Activity ::
Return a copy of every line in the records that includes the word "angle".

-- Study material follows --

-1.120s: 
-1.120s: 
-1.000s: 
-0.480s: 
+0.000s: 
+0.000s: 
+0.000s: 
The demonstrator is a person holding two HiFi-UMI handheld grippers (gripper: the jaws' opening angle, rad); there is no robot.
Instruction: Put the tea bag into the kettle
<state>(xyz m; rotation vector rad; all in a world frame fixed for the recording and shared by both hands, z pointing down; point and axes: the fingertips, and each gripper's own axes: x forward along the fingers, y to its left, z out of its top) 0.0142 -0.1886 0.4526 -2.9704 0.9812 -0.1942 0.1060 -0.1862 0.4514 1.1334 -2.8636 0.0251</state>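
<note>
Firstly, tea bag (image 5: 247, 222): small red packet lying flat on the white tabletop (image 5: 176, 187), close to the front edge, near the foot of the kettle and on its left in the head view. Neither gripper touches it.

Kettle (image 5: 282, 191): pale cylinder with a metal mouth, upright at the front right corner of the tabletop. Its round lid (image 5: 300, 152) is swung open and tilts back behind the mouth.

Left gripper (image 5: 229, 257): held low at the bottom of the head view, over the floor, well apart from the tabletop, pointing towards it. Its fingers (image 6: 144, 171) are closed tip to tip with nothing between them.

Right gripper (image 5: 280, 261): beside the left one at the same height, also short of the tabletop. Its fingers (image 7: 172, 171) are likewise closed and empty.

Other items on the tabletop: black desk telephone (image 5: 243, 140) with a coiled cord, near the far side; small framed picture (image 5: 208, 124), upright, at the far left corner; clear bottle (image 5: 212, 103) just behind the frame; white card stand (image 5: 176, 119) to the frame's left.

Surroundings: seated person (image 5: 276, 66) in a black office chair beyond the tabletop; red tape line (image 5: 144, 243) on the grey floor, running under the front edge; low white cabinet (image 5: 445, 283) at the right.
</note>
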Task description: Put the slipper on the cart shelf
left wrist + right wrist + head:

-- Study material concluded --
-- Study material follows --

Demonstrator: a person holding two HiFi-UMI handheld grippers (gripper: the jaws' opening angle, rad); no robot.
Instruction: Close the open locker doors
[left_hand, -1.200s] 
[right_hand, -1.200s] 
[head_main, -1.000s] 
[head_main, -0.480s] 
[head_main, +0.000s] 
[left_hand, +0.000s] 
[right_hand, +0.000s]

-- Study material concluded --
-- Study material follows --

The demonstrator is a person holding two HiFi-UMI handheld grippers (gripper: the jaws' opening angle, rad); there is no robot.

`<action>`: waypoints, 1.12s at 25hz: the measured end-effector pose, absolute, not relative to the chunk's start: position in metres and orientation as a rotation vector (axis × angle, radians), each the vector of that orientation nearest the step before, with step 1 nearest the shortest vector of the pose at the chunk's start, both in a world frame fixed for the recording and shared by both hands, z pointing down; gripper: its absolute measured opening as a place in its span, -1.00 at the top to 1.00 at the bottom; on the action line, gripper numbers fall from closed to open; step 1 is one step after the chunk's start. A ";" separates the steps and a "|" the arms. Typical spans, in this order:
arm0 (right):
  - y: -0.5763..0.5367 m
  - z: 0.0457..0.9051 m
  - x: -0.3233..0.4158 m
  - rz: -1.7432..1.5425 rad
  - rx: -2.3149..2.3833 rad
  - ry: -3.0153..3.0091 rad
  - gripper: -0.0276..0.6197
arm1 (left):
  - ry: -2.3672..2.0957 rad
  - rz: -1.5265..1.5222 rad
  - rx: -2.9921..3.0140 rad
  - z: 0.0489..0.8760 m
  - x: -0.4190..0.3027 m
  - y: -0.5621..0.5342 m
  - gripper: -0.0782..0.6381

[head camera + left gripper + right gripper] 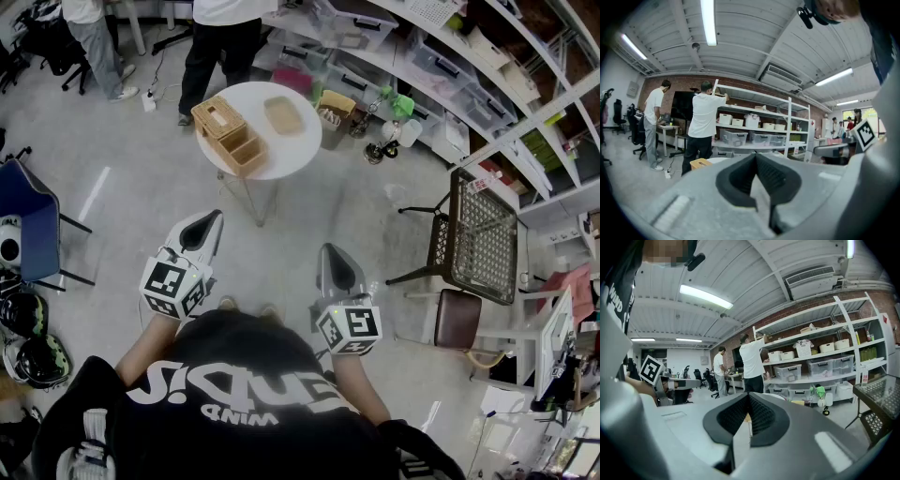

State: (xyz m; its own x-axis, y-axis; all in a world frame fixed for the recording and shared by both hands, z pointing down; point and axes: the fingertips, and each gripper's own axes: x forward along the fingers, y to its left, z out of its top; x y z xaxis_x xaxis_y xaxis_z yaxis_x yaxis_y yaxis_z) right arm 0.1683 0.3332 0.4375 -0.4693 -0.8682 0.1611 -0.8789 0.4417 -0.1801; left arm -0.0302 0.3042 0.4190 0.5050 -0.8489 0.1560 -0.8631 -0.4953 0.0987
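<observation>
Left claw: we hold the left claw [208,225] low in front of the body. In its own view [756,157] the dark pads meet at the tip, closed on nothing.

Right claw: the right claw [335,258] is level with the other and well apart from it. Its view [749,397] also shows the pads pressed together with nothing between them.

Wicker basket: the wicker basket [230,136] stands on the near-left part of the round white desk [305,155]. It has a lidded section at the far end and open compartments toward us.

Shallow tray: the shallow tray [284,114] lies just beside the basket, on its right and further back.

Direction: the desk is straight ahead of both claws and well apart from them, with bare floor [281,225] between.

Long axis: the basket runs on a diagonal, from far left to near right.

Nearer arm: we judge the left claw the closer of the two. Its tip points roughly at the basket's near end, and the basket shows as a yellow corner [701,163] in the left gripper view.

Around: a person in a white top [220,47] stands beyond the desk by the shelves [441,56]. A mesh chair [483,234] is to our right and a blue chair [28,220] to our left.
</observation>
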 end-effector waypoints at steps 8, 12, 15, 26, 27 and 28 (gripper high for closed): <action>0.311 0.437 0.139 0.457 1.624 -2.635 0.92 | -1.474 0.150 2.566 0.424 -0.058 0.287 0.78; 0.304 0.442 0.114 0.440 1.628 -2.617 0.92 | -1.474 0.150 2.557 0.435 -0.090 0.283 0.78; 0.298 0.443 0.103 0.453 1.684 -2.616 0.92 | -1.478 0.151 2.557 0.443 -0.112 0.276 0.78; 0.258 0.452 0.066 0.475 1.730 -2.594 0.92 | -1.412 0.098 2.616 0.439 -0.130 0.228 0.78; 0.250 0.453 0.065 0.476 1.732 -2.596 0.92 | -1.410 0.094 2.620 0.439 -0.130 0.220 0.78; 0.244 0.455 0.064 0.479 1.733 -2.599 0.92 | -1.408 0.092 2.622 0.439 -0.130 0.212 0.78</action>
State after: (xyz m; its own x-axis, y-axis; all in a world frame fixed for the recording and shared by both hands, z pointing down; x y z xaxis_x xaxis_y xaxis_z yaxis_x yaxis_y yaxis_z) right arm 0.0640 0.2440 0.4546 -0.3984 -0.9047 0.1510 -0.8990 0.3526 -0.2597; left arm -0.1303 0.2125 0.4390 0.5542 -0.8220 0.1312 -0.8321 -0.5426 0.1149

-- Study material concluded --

Final answer ::
The demonstrator is a person holding two HiFi-UMI handheld grippers (gripper: the jaws' opening angle, rad); there is no robot.
Demonstrator: a person holding two HiFi-UMI handheld grippers (gripper: the jaws' opening angle, rad); no robot.
The demonstrator is a person holding two HiFi-UMI handheld grippers (gripper: the jaws' opening angle, rad); there is no robot.
`<action>`: waypoints, 1.12s at 25hz: the measured end-effector pose, absolute, not relative to the chunk's start: position in metres and orientation as a rotation vector (axis × angle, radians), each the vector of that orientation nearest the step before, with step 1 nearest the shortest vector of the pose at the chunk's start, both in a world frame fixed for the recording and shared by both hands, z pointing down; gripper: its absolute measured opening as a place in its span, -1.00 at the top to 1.00 at the bottom; on the action line, gripper numbers fall from closed to open; step 1 is one step after the chunk's start. A ";" separates the steps and a "|" the arms. Typical spans, in this order:

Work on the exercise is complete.